WORK REQUIRED ::
Copy out each line of the data below in which "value" appears.
----------
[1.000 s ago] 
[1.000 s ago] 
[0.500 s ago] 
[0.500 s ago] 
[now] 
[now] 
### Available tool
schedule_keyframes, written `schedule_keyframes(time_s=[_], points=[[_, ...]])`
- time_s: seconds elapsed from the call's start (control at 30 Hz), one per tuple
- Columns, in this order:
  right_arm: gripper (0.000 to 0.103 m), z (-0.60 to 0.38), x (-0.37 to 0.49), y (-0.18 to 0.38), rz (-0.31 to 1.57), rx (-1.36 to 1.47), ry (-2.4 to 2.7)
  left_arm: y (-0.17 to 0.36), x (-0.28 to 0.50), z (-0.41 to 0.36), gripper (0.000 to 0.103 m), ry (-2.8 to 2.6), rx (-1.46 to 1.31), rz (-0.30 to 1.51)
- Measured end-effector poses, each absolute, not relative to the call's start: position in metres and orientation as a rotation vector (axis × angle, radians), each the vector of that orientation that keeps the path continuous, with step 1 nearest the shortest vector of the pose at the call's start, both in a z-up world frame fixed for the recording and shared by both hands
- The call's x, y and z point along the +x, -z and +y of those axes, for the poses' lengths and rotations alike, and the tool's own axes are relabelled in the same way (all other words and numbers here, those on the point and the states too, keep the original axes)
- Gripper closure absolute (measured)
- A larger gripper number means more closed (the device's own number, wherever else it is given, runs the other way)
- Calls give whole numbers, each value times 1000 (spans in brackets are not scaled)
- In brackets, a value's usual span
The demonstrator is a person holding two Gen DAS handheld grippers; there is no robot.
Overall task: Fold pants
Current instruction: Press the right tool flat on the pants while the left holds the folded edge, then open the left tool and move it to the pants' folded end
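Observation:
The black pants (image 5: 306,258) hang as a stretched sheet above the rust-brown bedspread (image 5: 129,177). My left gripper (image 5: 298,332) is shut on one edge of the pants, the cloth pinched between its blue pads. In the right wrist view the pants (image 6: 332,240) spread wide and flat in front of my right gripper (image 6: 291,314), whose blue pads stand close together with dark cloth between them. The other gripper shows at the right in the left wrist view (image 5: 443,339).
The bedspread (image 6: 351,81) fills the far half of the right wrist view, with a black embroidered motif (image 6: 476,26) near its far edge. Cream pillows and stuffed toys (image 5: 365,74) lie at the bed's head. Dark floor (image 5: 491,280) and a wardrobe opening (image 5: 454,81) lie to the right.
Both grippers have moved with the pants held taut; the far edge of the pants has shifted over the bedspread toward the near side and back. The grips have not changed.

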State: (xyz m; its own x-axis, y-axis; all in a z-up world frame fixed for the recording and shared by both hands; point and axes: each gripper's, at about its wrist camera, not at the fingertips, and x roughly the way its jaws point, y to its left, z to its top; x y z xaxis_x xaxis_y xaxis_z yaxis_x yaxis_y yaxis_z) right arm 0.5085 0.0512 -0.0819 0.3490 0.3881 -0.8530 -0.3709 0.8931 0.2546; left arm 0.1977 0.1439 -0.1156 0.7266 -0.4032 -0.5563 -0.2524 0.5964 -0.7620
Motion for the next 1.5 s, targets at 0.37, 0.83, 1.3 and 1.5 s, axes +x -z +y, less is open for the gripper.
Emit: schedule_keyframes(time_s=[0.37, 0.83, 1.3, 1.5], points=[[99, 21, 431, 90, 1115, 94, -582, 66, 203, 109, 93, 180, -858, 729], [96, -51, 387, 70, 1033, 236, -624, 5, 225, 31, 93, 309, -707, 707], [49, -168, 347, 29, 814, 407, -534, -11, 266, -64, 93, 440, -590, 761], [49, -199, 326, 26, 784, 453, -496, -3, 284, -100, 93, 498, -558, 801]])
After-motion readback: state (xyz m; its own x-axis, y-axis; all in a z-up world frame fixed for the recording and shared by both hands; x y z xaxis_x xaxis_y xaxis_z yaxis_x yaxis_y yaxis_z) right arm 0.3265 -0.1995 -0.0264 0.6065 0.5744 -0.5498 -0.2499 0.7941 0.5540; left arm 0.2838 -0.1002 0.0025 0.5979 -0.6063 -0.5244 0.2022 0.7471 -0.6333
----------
EXERCISE OUTPUT ::
- Calls give whole numbers, each value times 1000 (spans in brackets are not scaled)
- In brackets, a value's usual span

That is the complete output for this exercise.